§ TASK DESCRIPTION:
For the records below, say how many lines contain the string "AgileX". Give the number only.

§ THE INPUT:

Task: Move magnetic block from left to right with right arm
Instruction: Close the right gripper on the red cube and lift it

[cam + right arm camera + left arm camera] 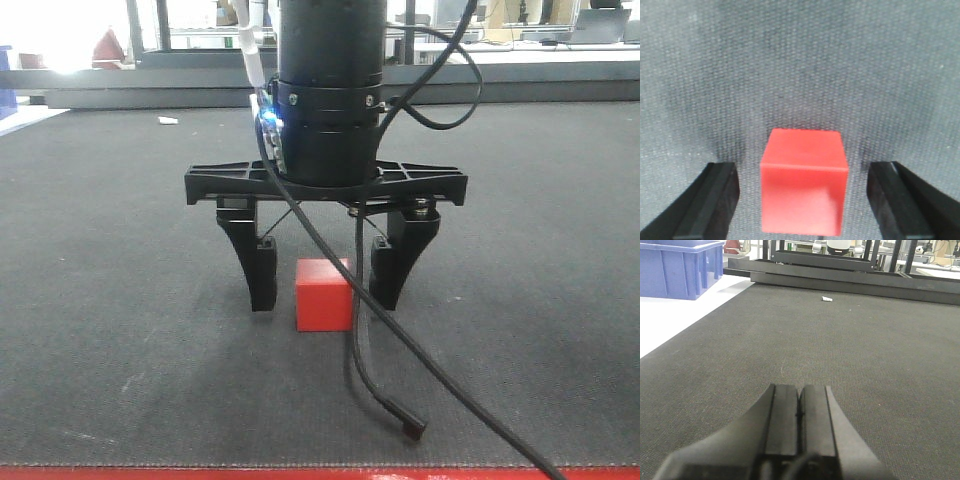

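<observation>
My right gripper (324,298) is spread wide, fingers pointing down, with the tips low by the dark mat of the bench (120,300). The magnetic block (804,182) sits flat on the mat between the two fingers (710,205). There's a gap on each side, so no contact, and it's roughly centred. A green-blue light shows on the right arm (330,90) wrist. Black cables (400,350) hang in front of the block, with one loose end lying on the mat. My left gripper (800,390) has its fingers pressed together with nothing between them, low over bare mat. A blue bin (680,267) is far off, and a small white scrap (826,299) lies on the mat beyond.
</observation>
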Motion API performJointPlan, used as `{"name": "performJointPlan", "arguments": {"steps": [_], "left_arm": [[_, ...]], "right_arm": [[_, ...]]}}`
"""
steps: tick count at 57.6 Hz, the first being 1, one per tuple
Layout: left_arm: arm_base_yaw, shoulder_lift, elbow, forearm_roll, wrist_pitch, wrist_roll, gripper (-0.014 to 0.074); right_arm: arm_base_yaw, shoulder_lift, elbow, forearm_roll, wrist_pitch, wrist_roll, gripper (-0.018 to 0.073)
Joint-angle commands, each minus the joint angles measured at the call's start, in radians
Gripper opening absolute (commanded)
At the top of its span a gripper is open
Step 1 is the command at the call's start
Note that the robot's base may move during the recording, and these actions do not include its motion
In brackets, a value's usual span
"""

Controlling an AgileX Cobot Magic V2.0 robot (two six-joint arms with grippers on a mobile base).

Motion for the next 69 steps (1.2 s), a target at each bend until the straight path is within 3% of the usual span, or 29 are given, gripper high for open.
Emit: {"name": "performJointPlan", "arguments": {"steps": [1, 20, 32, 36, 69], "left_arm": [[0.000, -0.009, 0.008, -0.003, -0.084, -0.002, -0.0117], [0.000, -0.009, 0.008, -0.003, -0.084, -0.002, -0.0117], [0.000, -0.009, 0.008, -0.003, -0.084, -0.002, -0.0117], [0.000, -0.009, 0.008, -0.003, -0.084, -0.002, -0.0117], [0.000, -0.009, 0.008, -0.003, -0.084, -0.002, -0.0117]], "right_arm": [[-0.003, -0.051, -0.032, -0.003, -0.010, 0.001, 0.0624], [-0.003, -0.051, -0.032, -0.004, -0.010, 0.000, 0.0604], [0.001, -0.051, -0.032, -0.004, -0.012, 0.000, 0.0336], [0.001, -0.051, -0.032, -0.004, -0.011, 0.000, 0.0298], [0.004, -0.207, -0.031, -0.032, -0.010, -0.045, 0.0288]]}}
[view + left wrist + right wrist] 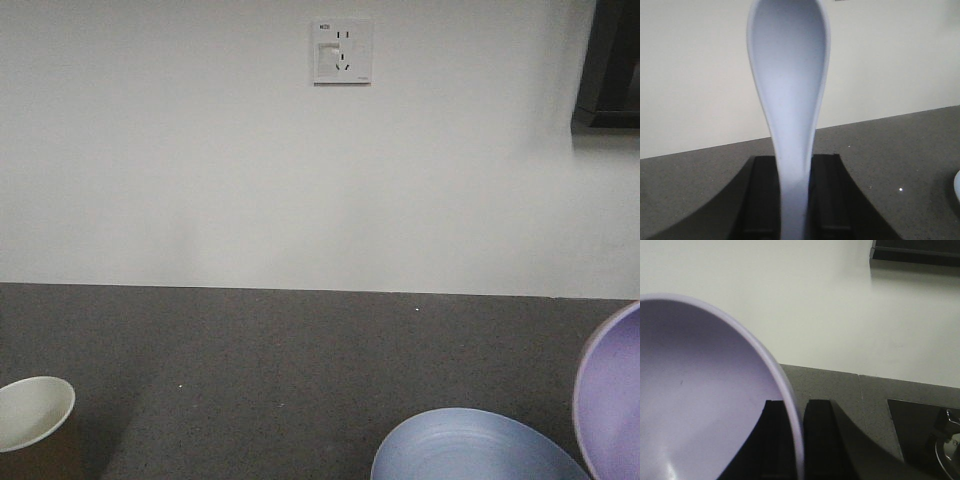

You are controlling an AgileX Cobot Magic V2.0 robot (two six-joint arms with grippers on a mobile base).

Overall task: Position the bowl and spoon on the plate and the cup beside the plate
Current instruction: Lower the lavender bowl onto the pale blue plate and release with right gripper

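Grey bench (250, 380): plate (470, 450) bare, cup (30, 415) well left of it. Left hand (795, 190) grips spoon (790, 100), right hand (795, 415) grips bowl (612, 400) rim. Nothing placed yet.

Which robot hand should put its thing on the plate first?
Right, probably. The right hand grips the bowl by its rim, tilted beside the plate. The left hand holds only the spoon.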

§ RESPONSE BOX:
2